The Proof's In The Putang
REAL DOWN HO' FUN

The Proof's In The Putang: These Gals Ideal Cast For Reality TV
EW HAS A PIECE EXPLORING THE PRICETAG of celebrity mistressdom, which so far has bagged only a few couple hundred grand for most of these objects of sex obsessions.
That's more than these ladies (cough, cough) would get collecting dollar tips from dirty hands while pole dancing at strip clubs.
But if the reports are true that serial husband-stealer Rachel Uchitel pocketed $10 million (minus the Gloria Allred's lawyer fees), then the proof's in the putang that hos who represent themselves have fools as agents.
So while Uchitel reviews her little black book with Allred looking for ways to pad her bank account, and plans her pictorial debut in Playboy, Jamie Jungers, Josyln James, Jaimee Grubbs (did Tiger have a thing for ‘Js’ or what?) and Michelle McGee will have to devise new ways to keep riding the money train.
Here’s what I want to know: When will reality TV producers step up? When is The Donald taping Celebrity Apprentice: The Ho Edition?

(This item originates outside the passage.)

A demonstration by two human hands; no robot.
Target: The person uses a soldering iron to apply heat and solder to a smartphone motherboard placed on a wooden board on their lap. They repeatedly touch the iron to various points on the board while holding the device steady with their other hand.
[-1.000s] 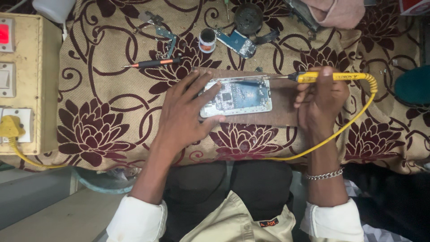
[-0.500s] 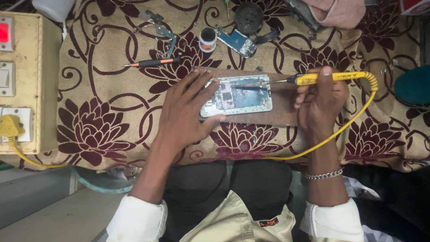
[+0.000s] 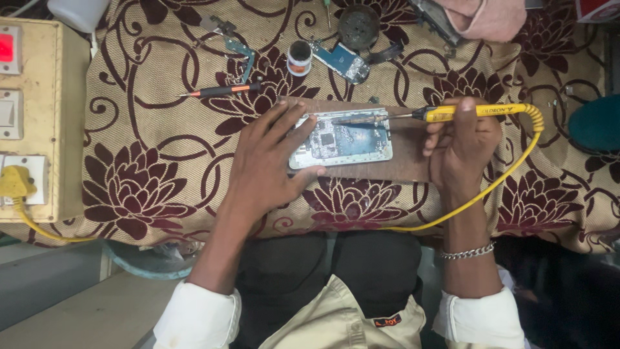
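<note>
An opened phone (image 3: pixel 342 139) with its circuit board bare lies on a brown wooden board (image 3: pixel 403 165) over the flowered cloth. My left hand (image 3: pixel 265 165) rests flat on the cloth, its fingers and thumb pinching the phone's left end. My right hand (image 3: pixel 462 145) grips a yellow soldering iron (image 3: pixel 478 111). The iron's metal tip (image 3: pixel 361 119) reaches left across the phone's upper edge. A yellow cord (image 3: pixel 491 187) loops from the iron around my right wrist.
A beige switch box (image 3: pixel 29 123) with a yellow plug stands at the left. A black and orange screwdriver (image 3: pixel 223 90), a small round tin (image 3: pixel 299 58), a blue circuit board (image 3: pixel 342 61), tweezers (image 3: pixel 236 45) and a dark round part (image 3: pixel 358 26) lie beyond the phone.
The iron's tip has slid a little along the phone's upper edge. My left hand stays on the phone's left end.
</note>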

Or perhaps Bravo is looking to pad its lineup of televised narcissism? These ladies are the perfect cast for my proposed show, How To Steal Celebrity Husbands Or Get Caught Trying!

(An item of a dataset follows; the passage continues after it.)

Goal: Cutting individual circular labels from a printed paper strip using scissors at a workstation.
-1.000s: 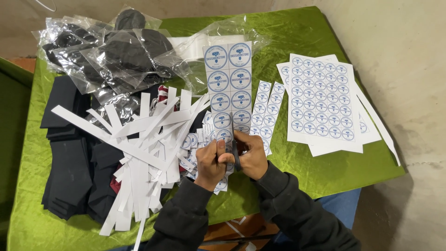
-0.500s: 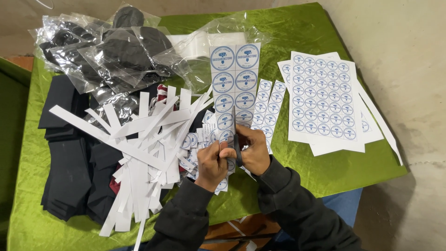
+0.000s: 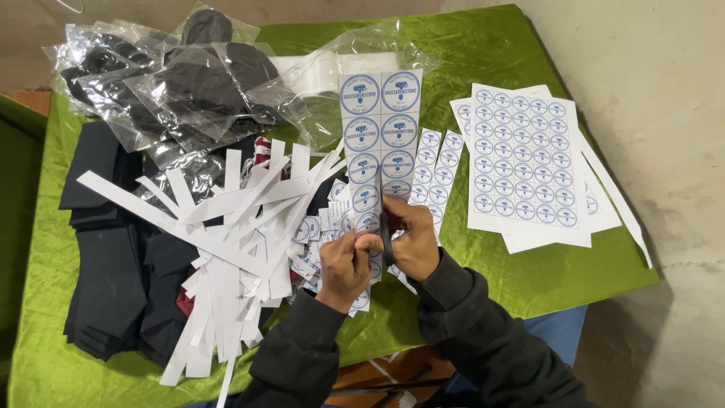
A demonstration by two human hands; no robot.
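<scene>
Two hands (image 3: 381, 253) grip sticker strip (image 3: 380, 136)

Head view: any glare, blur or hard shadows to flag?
Head view: soft, even light, no hard shadows; glare patches on the clear plastic bags; sheen on the green tablecloth; sticker sheets sharp; left hand and right hand slightly soft; dark scissors hard to separate from the fingers.

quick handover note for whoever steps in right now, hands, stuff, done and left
Left hand pinches the near end of the big-sticker strip.
Right hand works black scissors at that end.
Done: cut stickers and white offcut strips piled to the left on the green cloth.
Left: most of the strip, two narrow small-sticker strips and the full sheets to the right.
</scene>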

Think of the drama! The cat fights! The scratching! The diseases! The doctor's visits!
Already the “war of words rages between Tiger's trysts. Why not televise the drama? It'll beat the manufactured pettiness of those New York Housewives any day.
Why isn’t Hollywood jumping on this sheeeeit?
Come on, LaLaLand, now's the time to sign these girls for cheap!
And I promise: my cut for the idea will be far less than what Allred charges.